The Transfer of Undertakings (Protection of Employment) Regulations, better known as TUPE, have long given headaches to employers that are transferring staff in or out of their businesses.  In this article, we look at some of the risks for an employer seeking to integrate new employees into a business and, in particular, change the new employees’ terms and conditions. The dismissal of an employee will automatically be unfair where the sole or main reason for the dismissal was either the TUPE transfer itself or a reason connected to the transfer that is not an economic, technical or organisational (ETO) reason entailing changes in the workplace.

In addition, any changes to a transferred employee’s terms and conditions will be void – even if the employee agrees to the changes – unless they are made for a reason not connected with the transfer or are for an ETO reason entailing changes in the workforce.

In the recent case of Manchester College v Hazel and another [2012], the Employment Appeal Tribunal considered the situation of two employees who were dismissed for failing to agree to new terms following a TUPE transfer.

Following a successful bid for Offender Learning contracts, the claimants transferred toManchesterCollege.

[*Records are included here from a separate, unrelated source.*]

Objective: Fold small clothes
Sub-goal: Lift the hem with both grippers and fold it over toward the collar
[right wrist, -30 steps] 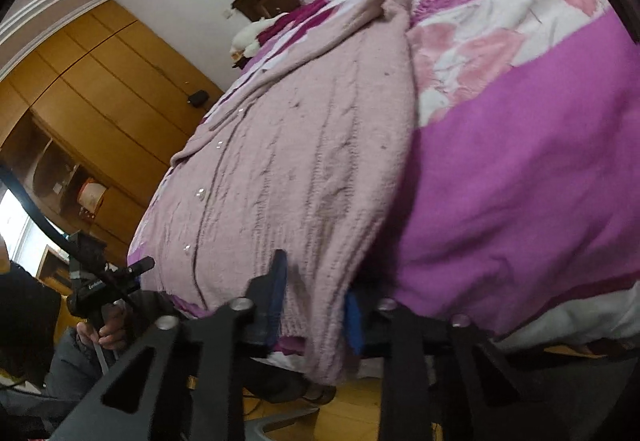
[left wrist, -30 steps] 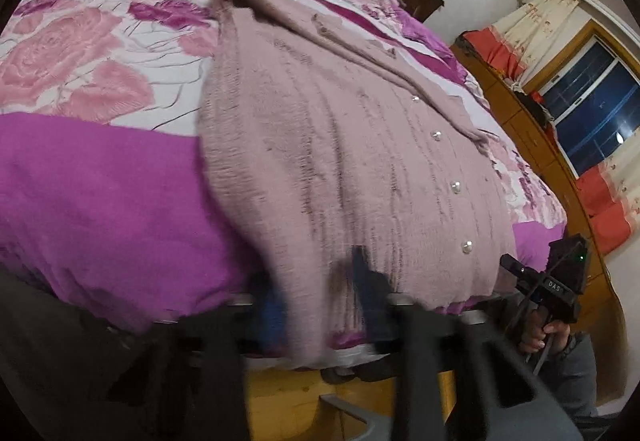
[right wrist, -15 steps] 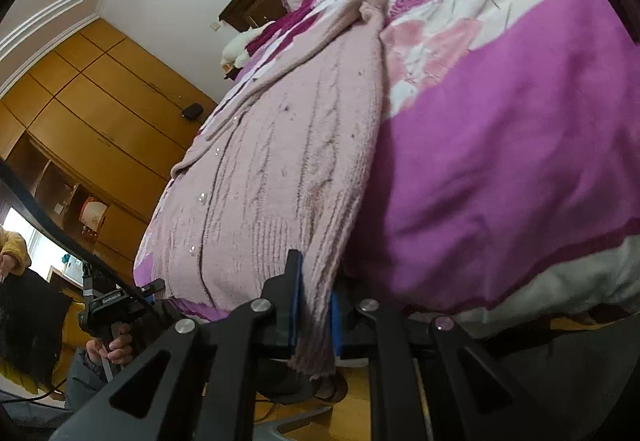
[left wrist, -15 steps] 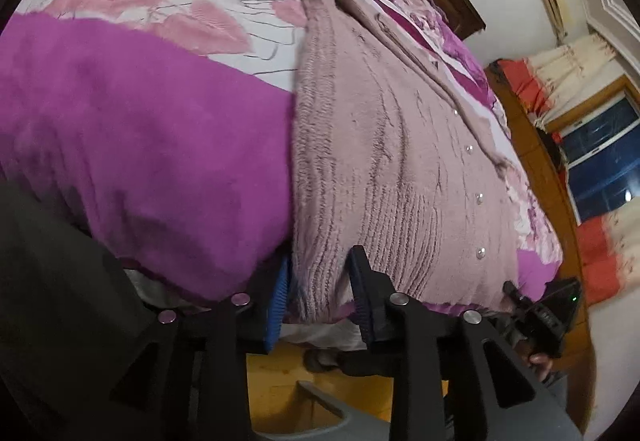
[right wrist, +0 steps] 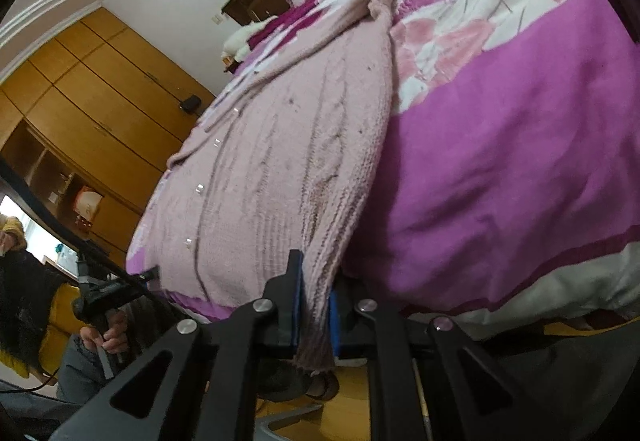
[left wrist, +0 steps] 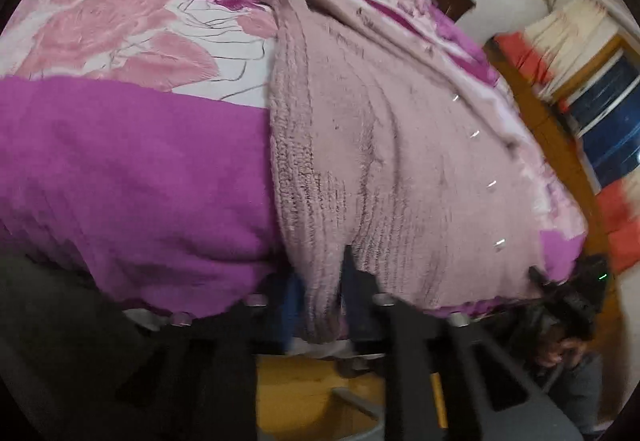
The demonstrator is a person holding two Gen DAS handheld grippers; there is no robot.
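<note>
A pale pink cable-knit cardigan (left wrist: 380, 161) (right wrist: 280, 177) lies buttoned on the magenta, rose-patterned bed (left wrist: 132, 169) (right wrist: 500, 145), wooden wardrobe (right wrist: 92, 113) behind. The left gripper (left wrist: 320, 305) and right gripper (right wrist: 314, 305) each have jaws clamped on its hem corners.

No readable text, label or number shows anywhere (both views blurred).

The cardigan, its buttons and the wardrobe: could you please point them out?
cardigan (left wrist: 380, 145): left wrist view, knitted front.
buttons (right wrist: 199, 188): right wrist view, one pearly button.
wardrobe (right wrist: 100, 101): right wrist view, wooden door.
</note>
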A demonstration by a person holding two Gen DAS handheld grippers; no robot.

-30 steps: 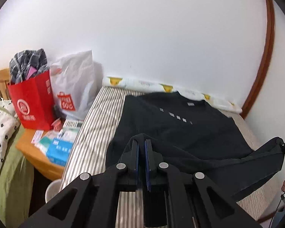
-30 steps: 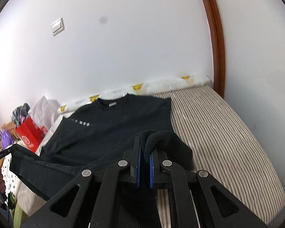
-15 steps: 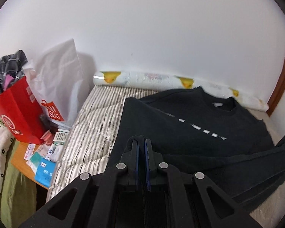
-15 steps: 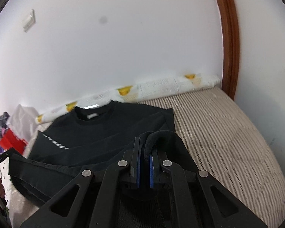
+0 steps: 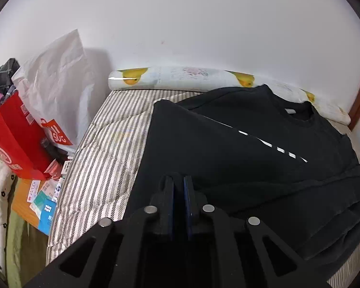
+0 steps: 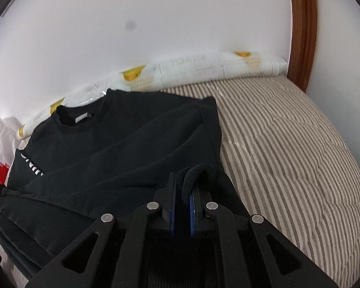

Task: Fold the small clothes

Once the college had completed a redundancy exercise, it asked the claimants to agree to a salary reduction. The claimants refused, were dismissed and were then immediately offered new contracts on different terms, which they accepted. However, they also lodged claims for unfair dismissal.

The Employment Tribunal found that the reason for dismissal was connected to the transfer and there was not a valid ETO reason entailing changes in the workforce. Furthermore, the proposed change was not part of the redundancy process, as that had been completed. It ordered re-engagement on the claimants’ new terms and conditions, save for salary, which was to be restored to the previous level. The claimants’ pay was frozen, however, until the new payscale caught up with their salaries.

The Employment Appeal Tribunal agreed with the Employment Tribunal’s decision by confirming that the harmonisation of terms was not to entail a change in the workforce.  Therefore, the dismissals were unfair.

The case serves as a reminder to employers that the ability to make changes following a TUPE transfer is limited and does not give an employer the freedom to harmonise the terms of transferred employees with those of the existing workforce, particularly where they involve offering less favourable terms to the transferred employees.

Even if an employer waits for a period following the TUPE transfer before they try to impose changes, there is a risk that these changes will be found to be connected to the transfer, if they are detrimental to either the new or old workforce.

An employer would, however, be able to agree with a transferred employee to change their terms, as long as the transfer itself is not the reason for the amendment or if it can show an ETO reason for changes in the workforce.  The employer’s reason for the changes must therefore be considered carefully.

Employers should approach this subject with caution and seek legal advice from the outset, before they attempt to make any changes to employees’ contracts. Lyons Davidson’s employment teams are happy to provide such advice. For more information, please contact our Employment Law team or call us on 0117 904 6000.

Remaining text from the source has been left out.